What I love about skiing is it returns me to the place of my youth. From the moment I step into my boards and push off towards the lift my inner child comes alive.
“What adventures will I find?” “Who will I see or meet on the slopes?” “What magic will the day bring?” All of these thoughts bombard my mind, my heart starts to pump faster, and I become jittery, on the ride up, like a kid in the back seat of the car, “Are we there yet?”
Over the years I’ve had to learn to calm myself down. I refer to the first run as the “morning glide.” It’s simply a run to welcome in the day, feel the chill in the air, and gain a sense of the snow under my skis. It’s a chance to say hello to the day and to my body as I glide down the mountainside. I’m not trying to over glorify the scene, just set the stage for the day.
On the first run of the morning, I like to do the following to set up for a day of great skiing.
Never overthink the first run. It’s a judgment-free run and it’s not about performance. Regardless of the conditions—firm, soft, powder, groomed—the goal is to just glide. While gliding, make big, long, sweeping turns and resist the urge to carve and accelerate. Just feel the day, find a rhythm, and breathe in the morning air.
When it comes to your ski boots, leave them a bit loose to start with. Let your foot work its way into the liner. Keeping the boots slightly loose will also enhance the blood flow to your feet, which will keep them warmer and allow them to be more reactive as the day progresses.
The rule of thumb for boots is to buckle them tighter throughout the day, but don’t over tighten them and cut off circulation. Many people crank their boots up tight and then have to unbuckle them between runs. This is counterproductive. If you’re having trouble getting a comfortable fit, see a boot fitter right away.
The main goal on the morning glide is to wake up your senses. Wave your arms, twist your torso, flex your knees deep in the turns, and extend way up in the transitions. This is your morning stretch, a meditative flowing yoga as you slide down the slope.
Often if I feel stiff or sore in my lower back or maybe my hamstrings are tight, I’ll stop and stretch on the side of the hill, concentrating on the specific areas of the body that are asking for attention.

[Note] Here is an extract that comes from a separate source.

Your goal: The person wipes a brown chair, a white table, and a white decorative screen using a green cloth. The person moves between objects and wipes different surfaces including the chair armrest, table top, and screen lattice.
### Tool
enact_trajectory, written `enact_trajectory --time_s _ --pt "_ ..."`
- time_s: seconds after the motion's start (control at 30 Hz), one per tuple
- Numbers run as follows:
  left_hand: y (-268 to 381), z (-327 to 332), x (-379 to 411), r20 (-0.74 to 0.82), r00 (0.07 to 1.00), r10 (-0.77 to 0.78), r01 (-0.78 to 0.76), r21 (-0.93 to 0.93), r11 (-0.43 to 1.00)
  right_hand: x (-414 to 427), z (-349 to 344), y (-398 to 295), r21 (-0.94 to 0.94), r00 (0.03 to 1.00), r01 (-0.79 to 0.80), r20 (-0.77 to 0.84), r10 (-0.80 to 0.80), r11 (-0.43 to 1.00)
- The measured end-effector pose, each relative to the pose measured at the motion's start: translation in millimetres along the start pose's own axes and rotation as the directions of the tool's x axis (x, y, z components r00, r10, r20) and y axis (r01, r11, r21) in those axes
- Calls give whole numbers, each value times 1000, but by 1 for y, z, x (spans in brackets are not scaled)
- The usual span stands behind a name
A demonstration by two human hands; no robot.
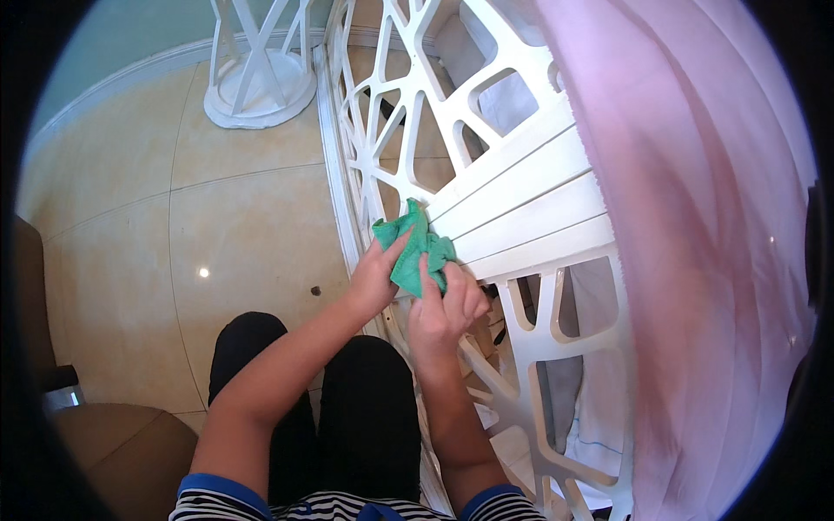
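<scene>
A crumpled green cloth [412,260] is held between both hands against the white grooved panel [521,202] of an openwork partition. My left hand [376,277] grips the cloth's left side, its fingers partly over the fabric. My right hand [446,312] has its fingers curled on the cloth's lower right part, beside the panel's lower edge. White lattice with rounded cutouts [417,98] continues above the panel, and more lattice [544,348] lies below it. The fingertips are partly hidden by the cloth.
Pink sheer fabric [704,260] hangs along the right of the partition. A white round-based stand [260,91] is on the tiled floor [254,228] at the upper left. Brown upholstered furniture [124,449] is at the lower left. A white floor track [335,163] runs along the partition's base.
</scene>
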State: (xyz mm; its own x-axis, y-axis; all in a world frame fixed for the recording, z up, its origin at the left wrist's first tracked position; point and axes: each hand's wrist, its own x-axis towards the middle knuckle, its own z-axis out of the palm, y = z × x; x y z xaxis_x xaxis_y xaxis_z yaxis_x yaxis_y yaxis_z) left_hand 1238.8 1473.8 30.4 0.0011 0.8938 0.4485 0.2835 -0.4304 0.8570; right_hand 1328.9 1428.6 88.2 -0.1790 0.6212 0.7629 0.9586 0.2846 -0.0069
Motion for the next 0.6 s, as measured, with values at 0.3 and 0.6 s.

I tend to stop a few more times than normal on the opening run of the day, just to remind myself not to rush and to ensure a good, solid warm-up run.
There’s a lot of pressure, especially on the good snow days, to hurry and grab as much of the fresh snow as possible and I fully understand that. However, I typically resist the temptation and often go in the opposite direction of the “herd” to find my own fresh tracks elsewhere.
I select slopes that have good snow but are wide open so my turns can flow, and I have space to focus on my breathing and movement. If you find yourself trying to keep up with the pack, focus even more on breathing and lengthening the turn as this conserves energy and allows you to lose the vertical, which will allow you to keep up.
The morning glide for me is my time, my pace, and it creates the dynamic that sets up the entire day. It’s as important to me as the first cup of coffee. Often it feels so good I’ll head right back to the top to do it all over again. And as each run gains momentum throughout the day, I start to rev up performance, increase speed, tighten up the turns, set the edges, and let it rip, always chasing the joy of the day.
On the chairlift rides I gaze at the surrounding peaks and let my mind wander, often images of my siblings come into view, or time spent with my dad on the slopes. Yes, from the early morning glide to the late afternoon runs, skiing returns me to the place of my youth and I plan to go back again and again.